I’m not happy that the U.S. is growing slowly. But it’s my job to look at all sides of the debate.
There’s a phrase in sports called “winning ugly”. It means that you don’t look like you should win, but you win anyway. Casual fans don’t like “winning ugly”, but coaches and players are usually pretty OK with it.
Maybe, just maybe, the U.S. economy is winning ugly right now.
How would we know? Consider these graphs from Calculated Risk.
The blue is actual growth rates in the labor force, while the red dashed line has been smoothed. Our labor force isn’t growing as quickly as it was 40 years ago. No, duh. That was when the baby boomers were hitting the market in force, and now they’re retiring in force. And check out the previous post: labor force participation is down because retirees and students are up.
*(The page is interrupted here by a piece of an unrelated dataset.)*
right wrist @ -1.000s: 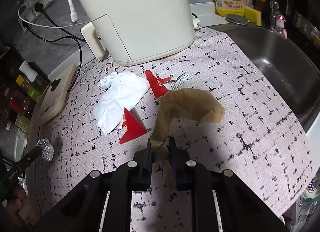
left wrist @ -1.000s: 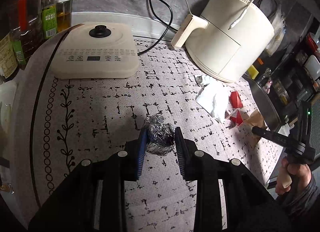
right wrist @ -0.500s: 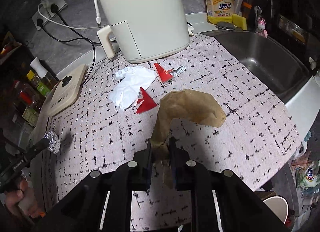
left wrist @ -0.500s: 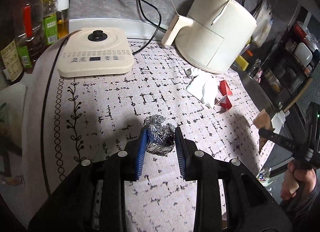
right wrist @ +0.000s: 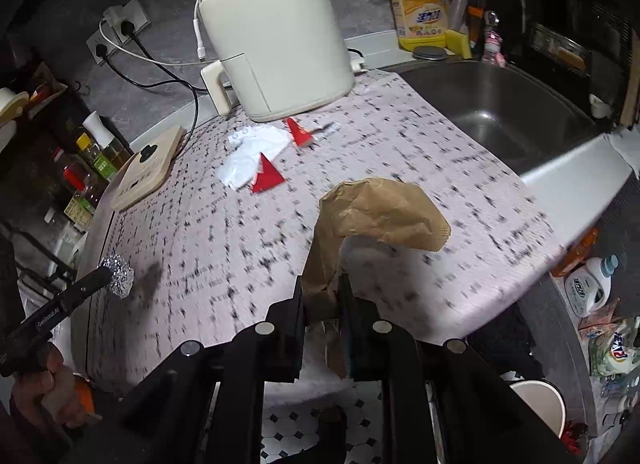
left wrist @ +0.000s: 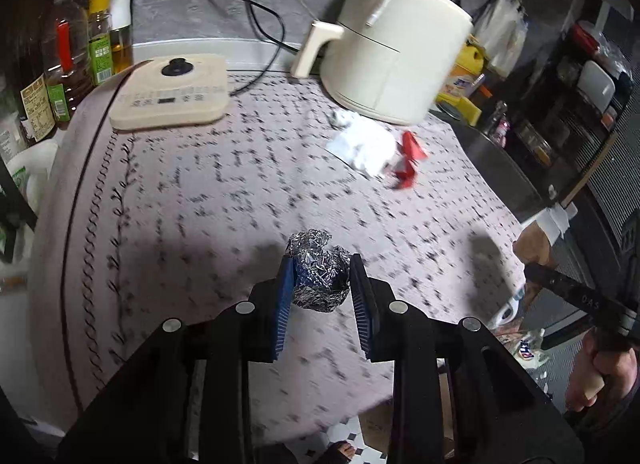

Now look at real GDP growth rates:
They’ve been trending down too, when smoothed.
Now superimpose the two:
The difference between the blue and red lines is productivity: how much is tacked on to labor force growth by capital accumulation and technological improvements. And it looks … pretty stable over the last 50 years.
The upshot of this is that if we’re fans of real GDP growth, then we’re going to be disappointed. But if we’re fans of per capita real GDP growth, then there’s no problem with America.
But it does mean that we’ll have to revise what we think is normal for real GDP growth. Perhaps the 2-3% under Obama is the new normal and that it’s not a bad thing.